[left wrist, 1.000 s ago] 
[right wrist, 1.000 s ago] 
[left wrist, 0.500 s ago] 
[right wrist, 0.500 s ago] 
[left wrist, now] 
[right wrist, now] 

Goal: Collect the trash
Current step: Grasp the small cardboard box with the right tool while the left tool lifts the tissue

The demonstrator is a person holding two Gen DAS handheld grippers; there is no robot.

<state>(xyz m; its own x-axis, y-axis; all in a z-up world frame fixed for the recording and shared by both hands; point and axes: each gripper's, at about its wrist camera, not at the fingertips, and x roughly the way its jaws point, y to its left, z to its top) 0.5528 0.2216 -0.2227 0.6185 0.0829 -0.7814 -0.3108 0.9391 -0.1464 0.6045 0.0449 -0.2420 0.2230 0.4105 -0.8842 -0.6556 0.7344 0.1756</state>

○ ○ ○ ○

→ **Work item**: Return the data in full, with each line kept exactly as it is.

→ **Response to the exercise**:
[left wrist, 1.000 s ago] 
[right wrist, 1.000 s ago] 
[left wrist, 0.500 s ago] 
[right wrist, 0.500 s ago] 
[left wrist, now] 
[right wrist, now] 

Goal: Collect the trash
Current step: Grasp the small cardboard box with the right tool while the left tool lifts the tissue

The demonstrator is a person holding two Gen DAS handheld grippers; there is no robot.

<state>(xyz m; its own x-axis, y-axis; all in a z-up world frame fixed for the recording and shared by both hands; point and axes: each gripper's, at about its wrist camera, not at the fingertips, and x roughly the way its jaws point, y to its left, z to its top) 0.5528 0.2216 -0.2227 0.6185 0.0829 -0.7814 -0.3108 0.9391 -0.1464 0.6045 0.0449 -0.2420 0.2230 0.4105 -0.8842 -0.6556 0.7344 0.1756</state>

That concludes the response.